In Yogi's UP, trading hooch is punishable by death
UP CM Yogi Adityanath to crack down on individuals involved in illicit liquor (hooch) trade has decided to amend the 107-year old UP Excise Act, 1910. The Act now stipulates capital punishment for those involved in manufacturing and selling hooch that results in permanent disability like blindness and deaths. What prompted this action? How do other states crack down on hooch? Know more!
Indian local brews like mahua, toddy and arrack, made by fermenting and distilling rice, herbs and other grains, are not harmful or illegal. When a toxin like ethanol or methanol is added to strengthen it and reduce costs in an unregulated environment, it becomes 'hooch'. In UP, in 2015, 28 people died in Mahilabad; in 2016, 49 died in Azamgarh after consuming hooch.
In the earlier Act, there were minor fines of Rs. 500 and Rs. 2000 for those involved in selling hooch. Now, a section has been added that stipulates a 10-year imprisonment or Rs. 10L fine or both or capital punishment depending on the crime's seriousness. Excise has also been increased, with the state earning Rs. 14,272 crore in 2016-17 through it.

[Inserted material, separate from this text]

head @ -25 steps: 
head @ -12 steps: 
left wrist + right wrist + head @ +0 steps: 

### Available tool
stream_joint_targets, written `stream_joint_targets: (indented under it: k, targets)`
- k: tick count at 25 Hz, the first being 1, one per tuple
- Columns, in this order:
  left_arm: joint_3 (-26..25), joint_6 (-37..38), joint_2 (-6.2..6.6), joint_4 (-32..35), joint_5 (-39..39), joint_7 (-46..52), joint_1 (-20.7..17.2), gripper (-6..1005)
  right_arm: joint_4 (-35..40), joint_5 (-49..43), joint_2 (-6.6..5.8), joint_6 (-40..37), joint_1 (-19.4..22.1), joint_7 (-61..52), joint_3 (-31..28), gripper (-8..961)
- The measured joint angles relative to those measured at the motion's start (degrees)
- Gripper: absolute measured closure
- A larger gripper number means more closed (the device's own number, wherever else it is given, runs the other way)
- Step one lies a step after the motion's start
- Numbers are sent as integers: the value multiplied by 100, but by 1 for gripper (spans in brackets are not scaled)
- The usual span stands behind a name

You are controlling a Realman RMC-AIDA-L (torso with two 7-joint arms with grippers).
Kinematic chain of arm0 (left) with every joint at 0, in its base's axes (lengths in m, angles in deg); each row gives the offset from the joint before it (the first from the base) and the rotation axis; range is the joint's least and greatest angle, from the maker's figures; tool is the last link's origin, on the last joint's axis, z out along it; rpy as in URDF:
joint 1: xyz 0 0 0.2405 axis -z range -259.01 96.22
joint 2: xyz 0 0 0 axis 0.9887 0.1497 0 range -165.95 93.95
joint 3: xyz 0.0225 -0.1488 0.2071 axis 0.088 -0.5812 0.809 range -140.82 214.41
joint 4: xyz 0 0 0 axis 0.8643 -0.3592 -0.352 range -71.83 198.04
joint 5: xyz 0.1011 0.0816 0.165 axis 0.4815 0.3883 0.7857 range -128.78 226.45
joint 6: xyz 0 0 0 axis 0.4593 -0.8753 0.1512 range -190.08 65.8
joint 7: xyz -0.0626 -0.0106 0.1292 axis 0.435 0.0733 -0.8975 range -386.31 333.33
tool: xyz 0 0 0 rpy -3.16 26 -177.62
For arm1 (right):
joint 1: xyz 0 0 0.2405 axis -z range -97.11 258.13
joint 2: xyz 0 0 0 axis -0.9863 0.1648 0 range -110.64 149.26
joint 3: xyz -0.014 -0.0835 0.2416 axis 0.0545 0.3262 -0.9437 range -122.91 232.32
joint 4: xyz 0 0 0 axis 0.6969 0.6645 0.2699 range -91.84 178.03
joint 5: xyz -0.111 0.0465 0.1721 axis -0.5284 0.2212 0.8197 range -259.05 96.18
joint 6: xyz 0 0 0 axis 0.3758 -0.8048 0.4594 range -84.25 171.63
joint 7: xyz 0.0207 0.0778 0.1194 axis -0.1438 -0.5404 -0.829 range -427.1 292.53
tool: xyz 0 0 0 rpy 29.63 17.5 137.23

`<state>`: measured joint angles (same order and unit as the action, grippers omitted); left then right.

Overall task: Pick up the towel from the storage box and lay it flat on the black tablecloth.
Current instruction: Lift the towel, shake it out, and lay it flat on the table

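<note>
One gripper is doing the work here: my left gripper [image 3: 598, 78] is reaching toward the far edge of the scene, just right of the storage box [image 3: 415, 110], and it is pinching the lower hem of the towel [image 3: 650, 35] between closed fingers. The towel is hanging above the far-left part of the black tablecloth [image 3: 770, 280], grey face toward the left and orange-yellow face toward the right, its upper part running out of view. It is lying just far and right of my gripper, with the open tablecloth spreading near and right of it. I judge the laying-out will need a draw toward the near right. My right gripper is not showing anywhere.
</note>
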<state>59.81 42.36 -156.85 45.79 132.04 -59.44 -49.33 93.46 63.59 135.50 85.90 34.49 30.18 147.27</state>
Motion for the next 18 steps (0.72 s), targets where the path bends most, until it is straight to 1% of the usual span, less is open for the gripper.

Hooch has claimed many lives throughout the country. In 2016, in Gopalganj, Bihar, 16 people died after consuming hooch and several others complained about stomach ache and nausea. In 2015, Mumbai's Laxmi Nagar, 106 people succumbed after consuming hooch. Investigations revealed that their hooch contained only an ethanol-water mix. In 2015, in WB's East Midnapore district, about 15 people died due to spurious alcohol.
Apart from UP, Gujarat had introduced capital punishment under Modi in 2011. Though Gujarat was a dry state since 1960, bootleggers supplied alcohol freely. In 2016, Bihar implemented a total alcohol ban, and in TN, Jayalalithaa promised her voters an alcohol-free state and thus imposed a partial ban. In Kerala, liquor is overall banned except in restaurants where wine and beer are available.

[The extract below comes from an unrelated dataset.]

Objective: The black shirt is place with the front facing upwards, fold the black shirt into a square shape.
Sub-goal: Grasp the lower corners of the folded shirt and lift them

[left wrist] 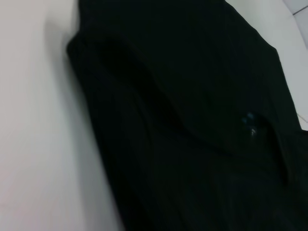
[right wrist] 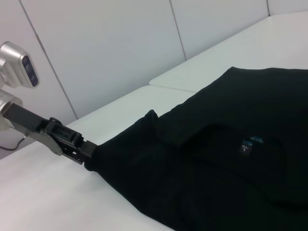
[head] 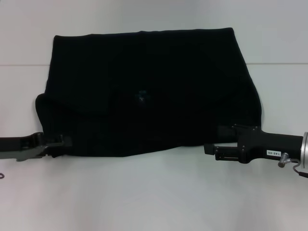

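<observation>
The large plain black fabric shirt (head: 149, 91) lies spread over the middle of the flat white table (head: 154, 192), already doubled over on itself so that a folded flap runs across its near half. No printed lettering shows on the cloth from any view. The one marking I can find is the small blue neck label (head: 141, 95), sitting about the centre of the shirt; it also shows in my left wrist view (left wrist: 248, 119) and my right wrist view (right wrist: 249, 143), but whatever is written on it is too small to read.

My left gripper (head: 60, 144) is at the shirt's near left corner, its tip lost in the dark fabric there, so I cannot tell whether it is clamped or parted. My right gripper (head: 216, 148) is at the shirt's near right corner, against the hem; I cannot tell its state either. A small white tag on my right arm reads something like "140-05", upside down.
</observation>
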Tool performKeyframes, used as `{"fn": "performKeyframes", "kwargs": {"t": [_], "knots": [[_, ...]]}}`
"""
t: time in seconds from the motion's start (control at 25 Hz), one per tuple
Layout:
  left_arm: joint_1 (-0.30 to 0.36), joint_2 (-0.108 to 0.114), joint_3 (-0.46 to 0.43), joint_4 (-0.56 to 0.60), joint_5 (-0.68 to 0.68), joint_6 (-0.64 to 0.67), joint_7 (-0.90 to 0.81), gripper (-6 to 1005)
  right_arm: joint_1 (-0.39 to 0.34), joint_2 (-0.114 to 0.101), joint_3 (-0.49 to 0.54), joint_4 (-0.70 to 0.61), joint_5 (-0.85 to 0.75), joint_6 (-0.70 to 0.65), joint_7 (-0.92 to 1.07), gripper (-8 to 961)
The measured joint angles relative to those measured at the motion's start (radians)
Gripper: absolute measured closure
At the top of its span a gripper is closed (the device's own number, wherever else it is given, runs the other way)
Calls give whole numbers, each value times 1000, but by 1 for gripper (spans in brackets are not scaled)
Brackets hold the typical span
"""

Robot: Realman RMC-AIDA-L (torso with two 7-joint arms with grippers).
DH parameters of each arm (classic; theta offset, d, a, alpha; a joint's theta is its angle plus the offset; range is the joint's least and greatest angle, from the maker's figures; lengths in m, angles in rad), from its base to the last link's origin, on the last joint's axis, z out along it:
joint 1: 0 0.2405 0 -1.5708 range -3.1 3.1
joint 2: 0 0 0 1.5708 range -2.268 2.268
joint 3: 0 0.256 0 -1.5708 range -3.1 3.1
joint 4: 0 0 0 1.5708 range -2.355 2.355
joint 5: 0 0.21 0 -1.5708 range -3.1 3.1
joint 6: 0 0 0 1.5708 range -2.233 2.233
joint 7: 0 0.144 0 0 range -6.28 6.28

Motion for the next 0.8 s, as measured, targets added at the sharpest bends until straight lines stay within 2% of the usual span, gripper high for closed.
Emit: {"fn": "performKeyframes", "kwargs": {"t": [0.08,0.6,0.8], "knots": [[-3,1,5,0,0,-5,-1,243,-1,-2,2,0,0,-4,0,38],[-13,8,35,1,17,-23,-2,572,-4,-25,3,-9,0,-10,50,38],[-17,8,36,-1,24,-25,-2,721,3,-45,-5,-58,-9,-3,192,38]]}}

According to NCRB, UP recorded 85 illicit liquor deaths in 2014 and 125 in 2015. Before Gujarat introduced capital punishment, government data revealed 107 and 221 illicit alcohol deaths in 2010 and 2011, respectively. After introduction, deaths in 2014 and 2015 have been 5 and 18, respectively. It remains to be seen if capital punishment for trading illegal liquor has this effect in UP.